The late Allan was renowned for travelling the likes of Fairy King Prawn and Indigenous to overseas successes in the late 1990s and early 2000s and Shum has followed his lead, winning the G1 Cox Plate in Australia and the G1 Yasuda Kinen in Japan. He confirmed Romantic Warrior will now press on to Dubai and Saudi Arabia, chasing more riches.
“His owner, Peter Lau, he says it’s once in a lifetime to go to the Saudi Cup, the world’s richest race: we explained it is very different on the dirt, but if you never try, you never know … He’s the best but I have to take a bigger challenge and I haven’t been to Dubai for 25 years.”

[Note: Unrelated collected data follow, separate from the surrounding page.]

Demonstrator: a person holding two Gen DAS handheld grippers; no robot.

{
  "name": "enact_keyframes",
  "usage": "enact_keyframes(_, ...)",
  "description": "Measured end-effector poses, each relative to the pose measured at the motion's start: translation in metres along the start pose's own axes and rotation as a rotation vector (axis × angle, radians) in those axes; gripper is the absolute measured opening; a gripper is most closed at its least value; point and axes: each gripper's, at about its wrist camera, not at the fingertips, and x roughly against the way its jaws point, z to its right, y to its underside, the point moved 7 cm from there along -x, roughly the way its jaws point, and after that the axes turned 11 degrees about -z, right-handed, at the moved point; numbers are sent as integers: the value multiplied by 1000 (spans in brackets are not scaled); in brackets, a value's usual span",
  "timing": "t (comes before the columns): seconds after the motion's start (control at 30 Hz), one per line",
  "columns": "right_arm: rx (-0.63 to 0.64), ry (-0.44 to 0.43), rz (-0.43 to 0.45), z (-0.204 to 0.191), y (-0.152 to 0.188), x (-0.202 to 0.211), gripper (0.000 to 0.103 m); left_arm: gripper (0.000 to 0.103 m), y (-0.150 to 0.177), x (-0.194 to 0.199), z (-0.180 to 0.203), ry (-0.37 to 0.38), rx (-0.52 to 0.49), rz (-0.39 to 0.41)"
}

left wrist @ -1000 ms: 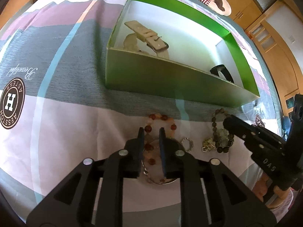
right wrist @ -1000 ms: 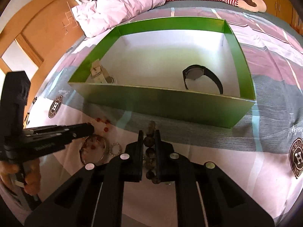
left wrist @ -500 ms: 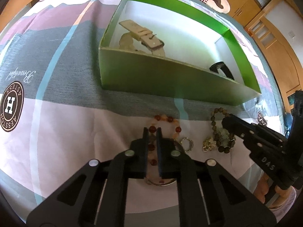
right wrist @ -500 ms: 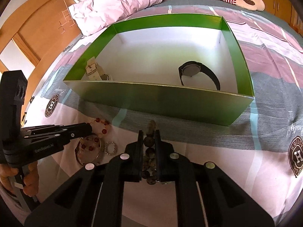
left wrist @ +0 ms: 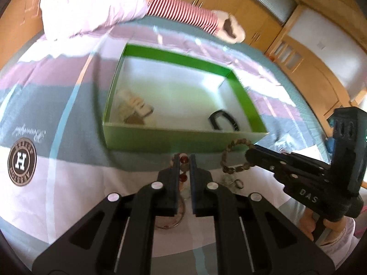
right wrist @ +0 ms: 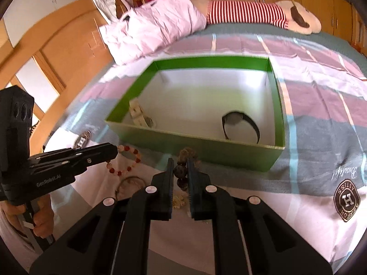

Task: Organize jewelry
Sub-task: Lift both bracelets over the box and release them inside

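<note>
A green box (left wrist: 160, 142) (right wrist: 206, 153) lies on the bed with a beige watch (left wrist: 135, 107) (right wrist: 140, 116) and a black watch (left wrist: 223, 120) (right wrist: 240, 126) inside. My left gripper (left wrist: 184, 159) is shut on a red and peach bead bracelet (left wrist: 183, 160) (right wrist: 125, 160) and holds it lifted before the box's near wall. My right gripper (right wrist: 179, 163) is shut on a dark brown bead bracelet (right wrist: 181, 171) (left wrist: 231, 155), also lifted. A silver bangle (left wrist: 169, 217) (right wrist: 128, 183), a small ring (left wrist: 238, 184) and a gold piece (right wrist: 179, 200) lie on the sheet below.
The striped pink, grey and white bedsheet (left wrist: 57, 160) carries round brown logos (left wrist: 21, 161) (right wrist: 346, 200). A pink pillow (right wrist: 149, 27) and a striped plush toy (right wrist: 252, 13) lie beyond the box. Wooden wardrobes (left wrist: 309, 68) stand behind.
Both grippers have risen from the sheet with their bracelets, which now hang clear of the bed. The views have tilted up, showing more of the box and the room.
</note>
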Motion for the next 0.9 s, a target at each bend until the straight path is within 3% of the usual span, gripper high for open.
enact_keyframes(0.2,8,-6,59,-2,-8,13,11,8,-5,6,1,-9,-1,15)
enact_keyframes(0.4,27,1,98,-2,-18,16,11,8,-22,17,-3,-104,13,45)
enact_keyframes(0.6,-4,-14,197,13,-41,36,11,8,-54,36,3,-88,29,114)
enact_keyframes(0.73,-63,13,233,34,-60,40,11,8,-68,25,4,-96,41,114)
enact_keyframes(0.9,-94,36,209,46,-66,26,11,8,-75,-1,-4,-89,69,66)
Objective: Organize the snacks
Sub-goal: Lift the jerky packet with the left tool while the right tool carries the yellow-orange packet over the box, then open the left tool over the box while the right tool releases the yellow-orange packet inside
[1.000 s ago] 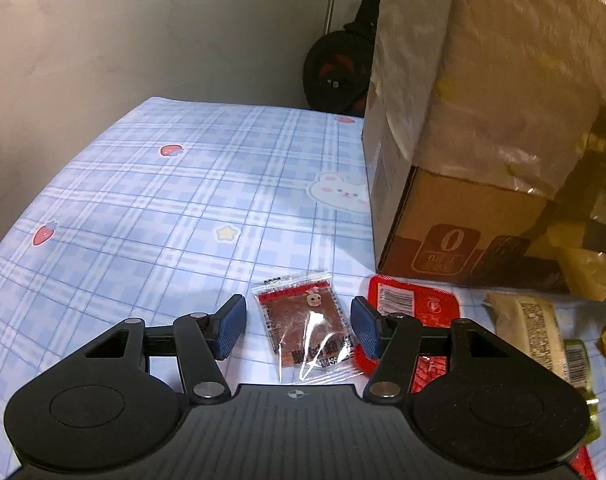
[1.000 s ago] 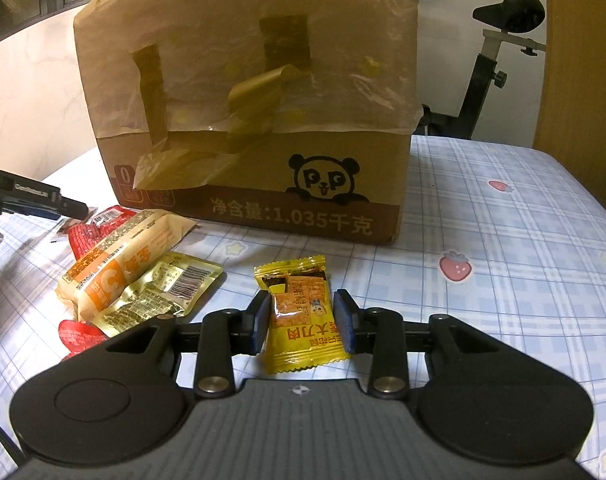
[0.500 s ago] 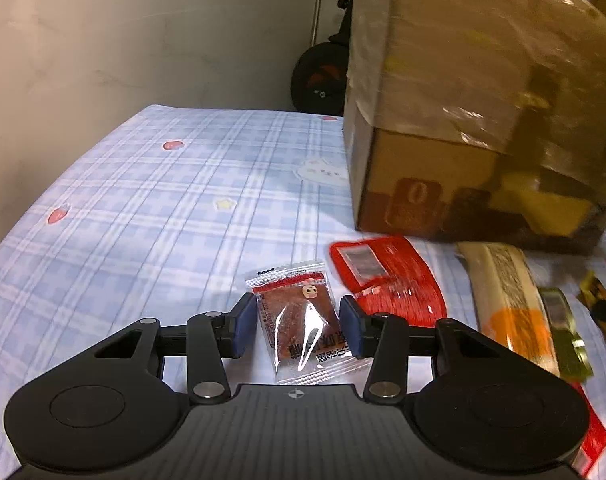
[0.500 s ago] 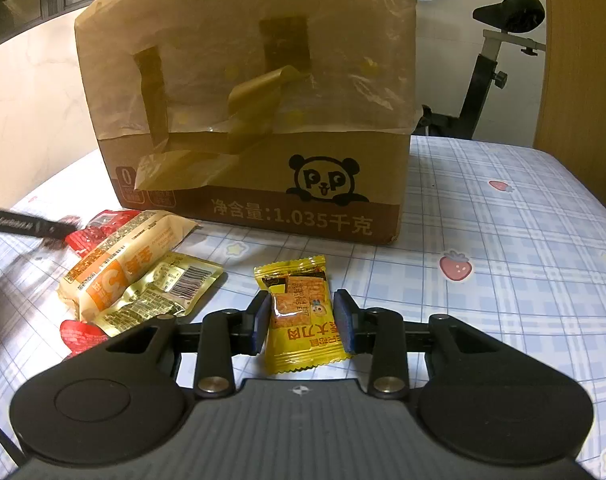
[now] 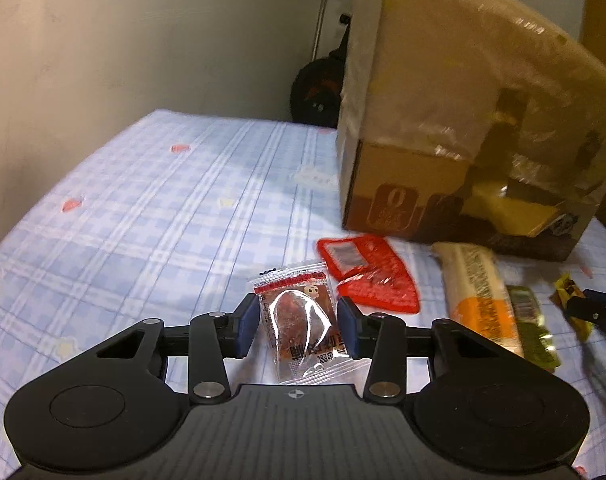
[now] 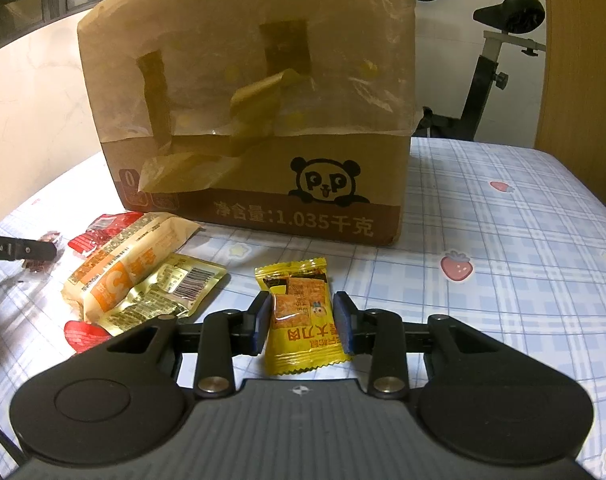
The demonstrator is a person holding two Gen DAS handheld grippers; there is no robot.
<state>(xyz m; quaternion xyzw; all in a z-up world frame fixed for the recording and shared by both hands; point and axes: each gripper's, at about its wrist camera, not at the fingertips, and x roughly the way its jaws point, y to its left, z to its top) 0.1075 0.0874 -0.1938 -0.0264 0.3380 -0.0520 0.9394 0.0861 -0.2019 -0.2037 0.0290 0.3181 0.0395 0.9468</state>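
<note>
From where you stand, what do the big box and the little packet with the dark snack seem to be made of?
Big box: brown cardboard, matte, partly under wrinkled glossy film, likely plastic. Little packet: clear, shiny plastic; glare streaks cross it and the dark snack shows through.

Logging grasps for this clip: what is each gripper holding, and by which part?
Left gripper pinches the clear meat-snack packet by its side edges, mid-length. Right gripper pinches the yellow packet likewise.

Dim warm light, fisheye-bent edges; the left view looks perhaps motion-blurred.
</note>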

Liberty Island showed that she had bounced back from both the suspensory injury that sidelined her for much of the year and the disappointing last start effort in the Tenno Sho Autumn when short of peak fitness. Yuga Kawada settled last year’s Japanese Fillies Triple Crown winner back in the field and had to make a wide run in the straight.
“Liberty Island ran her race,” said her trainer, Mitsumasa Nakauchida. “I had discussed with the jockey beforehand about prioritising her rhythm. She showed her characteristic late kick and considering her previous race too, she ran properly all the way to the end.

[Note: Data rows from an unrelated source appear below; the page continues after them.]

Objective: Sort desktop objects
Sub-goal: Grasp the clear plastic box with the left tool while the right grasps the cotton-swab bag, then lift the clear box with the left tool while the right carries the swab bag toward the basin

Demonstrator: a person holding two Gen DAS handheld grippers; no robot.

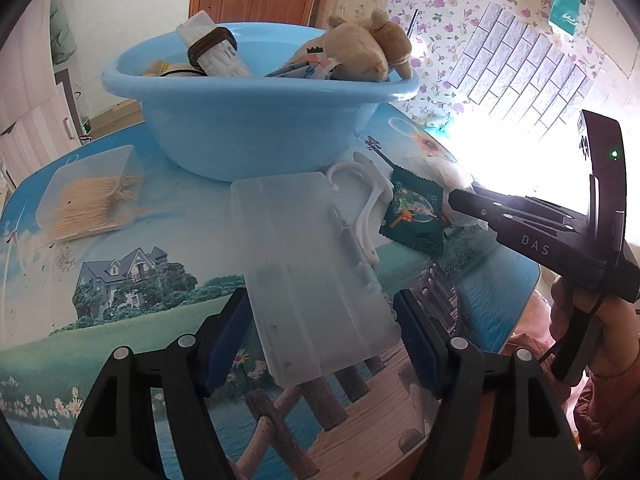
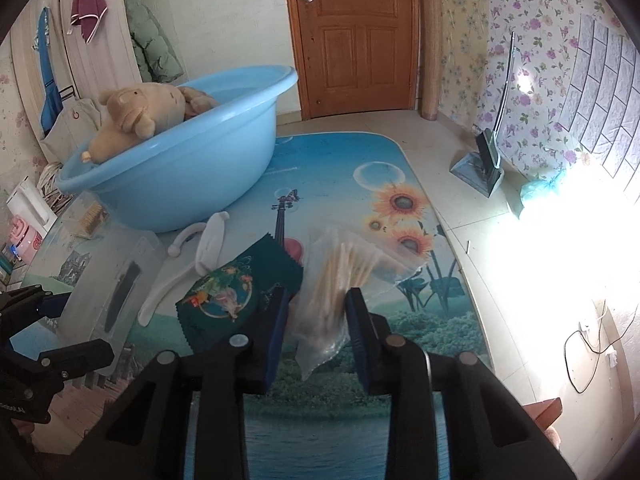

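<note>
A clear plastic case (image 1: 312, 272) lies on the picture-printed table, its near end between the open fingers of my left gripper (image 1: 320, 344); contact cannot be judged. My right gripper (image 2: 316, 332) is open around a clear bag of cotton swabs (image 2: 340, 280), which lies on the table. In the left wrist view the right gripper (image 1: 464, 202) reaches in from the right over that bag (image 1: 440, 172). A dark green sachet (image 2: 236, 296) and a white hook (image 2: 200, 256) lie between case and bag. The blue basin (image 1: 248, 120) holds a plush toy (image 1: 368, 48) and other items.
A clear box of toothpicks (image 1: 92, 196) lies left of the basin. The table edge (image 2: 448, 240) runs along the right, with tiled floor beyond. A dustpan (image 2: 480, 164) stands by the flowered wall. A wooden door (image 2: 356, 36) is at the back.
</note>
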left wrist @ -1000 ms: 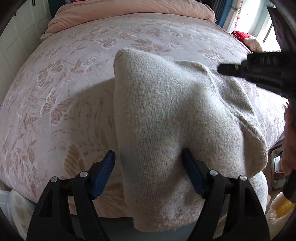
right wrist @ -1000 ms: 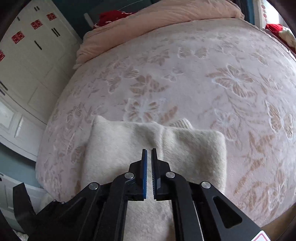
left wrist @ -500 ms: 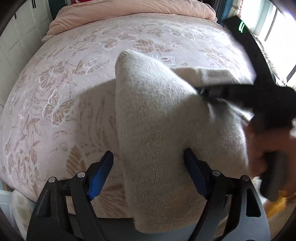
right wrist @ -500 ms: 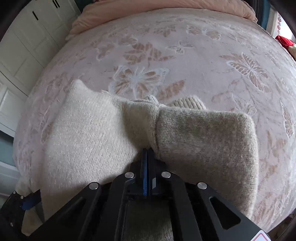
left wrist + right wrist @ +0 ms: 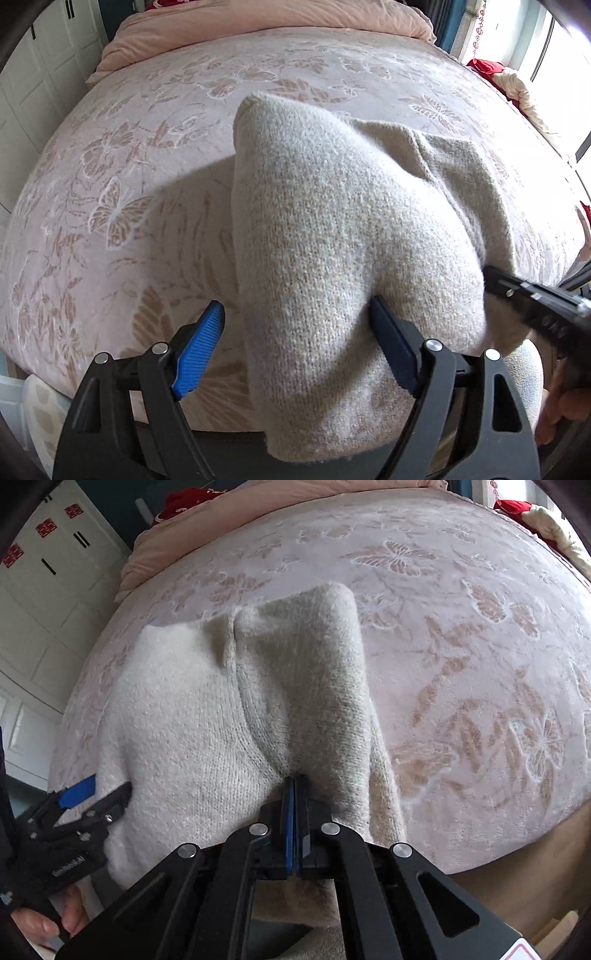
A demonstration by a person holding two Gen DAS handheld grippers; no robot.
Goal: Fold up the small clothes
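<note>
A beige knit sweater (image 5: 343,236) lies bunched on the near part of a bed covered by a pink butterfly-patterned bedspread (image 5: 155,155), its lower hem hanging over the bed's front edge toward the cameras. The left gripper (image 5: 295,347) is spread wide, its blue pads (image 5: 201,350) standing either side of the garment's left portion; the knit rides between the jaws and brushes the right-hand one, while the left pad hangs clear over the bedspread with nothing clamped. The right gripper (image 5: 294,805) has its jaws pressed together, pinching a gather of the sweater (image 5: 236,716) at the point where two folded lobes meet, so the fabric puckers into a crease that runs away from the fingertips. In the right wrist view the left gripper (image 5: 92,794) sits at the sweater's left border, near the bed's corner, with a hand (image 5: 48,919) wrapped on its handle. In the left wrist view the right gripper's black body (image 5: 539,306) comes in from the right border against the knit. The sweater's far edge ends in a raised, rounded peak well short of the folded peach quilt (image 5: 258,22) at the head of the bed. Broad bare bedspread stretches beyond and to the right of the garment; on the left the margin is narrower, ending at the mattress edge beside white cabinet doors (image 5: 40,602).
</note>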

“Coming around the outside, I thought, ah, Romantic Warrior in front is going well and not stopping, while Tastiera was stretching out well too, but also ‘Liberty’ was, so maybe we could catch him.”
She thundered home in closing 200m splits of 10.93s and 11.53s – edging Tastiera back to third – compared to the winner’s 10.93s and 11.58s, but the inability to sit closer from her starting position in gate five cost her.
One mark of a champion is winning when things don’t go your way, so with that in mind, David Hayes announced himself “Relieved!” after Zac Purton drove Ka Ying Rising to G1 Hong Kong Sprint glory. The scorching $1.10 favourite picked up his maiden Group 1 win in battling style.
Ka Ying Rising carried immense expectations after he had won his three lead-up races and smashed Sacred Kingdom’s 1200m Sha Tin track record for good measure. The four-year-old did not disappoint, but nor did he light up the arena with another dominant display, prompting Hayes to state that “everything is up in the air” in terms of an intended Classic Mile attempt in late January.
A half-length score from Helios Express, with Japan’s Satono Reve a close third under Joao Moreira, had Hayes reassessing.
“He’ll go in the Centenary Sprint Cup in the middle of January and we’ll make a decision after that about whether he goes to the Classic Mile. After that run, today, I wouldn’t,” he told Idol Horse, “But I know why he ran like that, I’d have been making excuses if he’d have got beat.”
That would give Ka Ying Rising just an 11 day break into the Classic Mile but Hayes is not too concerned about that aspect.
“I know he pulls up beautifully. Every run he’s eaten up and you could run him a week later if you wanted to, but I wouldn’t run him unless he’s absolutely dominant in the sprint,” he said.
“He’s a very good horse, the horse that ran second, and we beat him very easily when we had the run of the race: today we didn’t have the run of the race and it made him vulnerable. For ‘Ka Ying,’ everything went wrong.”
Ka Ying Rising was unable to relax into a settled rhythm after Purton had to get busy to achieve an advanced spot due to a tardy start from gate 11 of 14, and then had Victor The Winner pressing on his own left-side flank.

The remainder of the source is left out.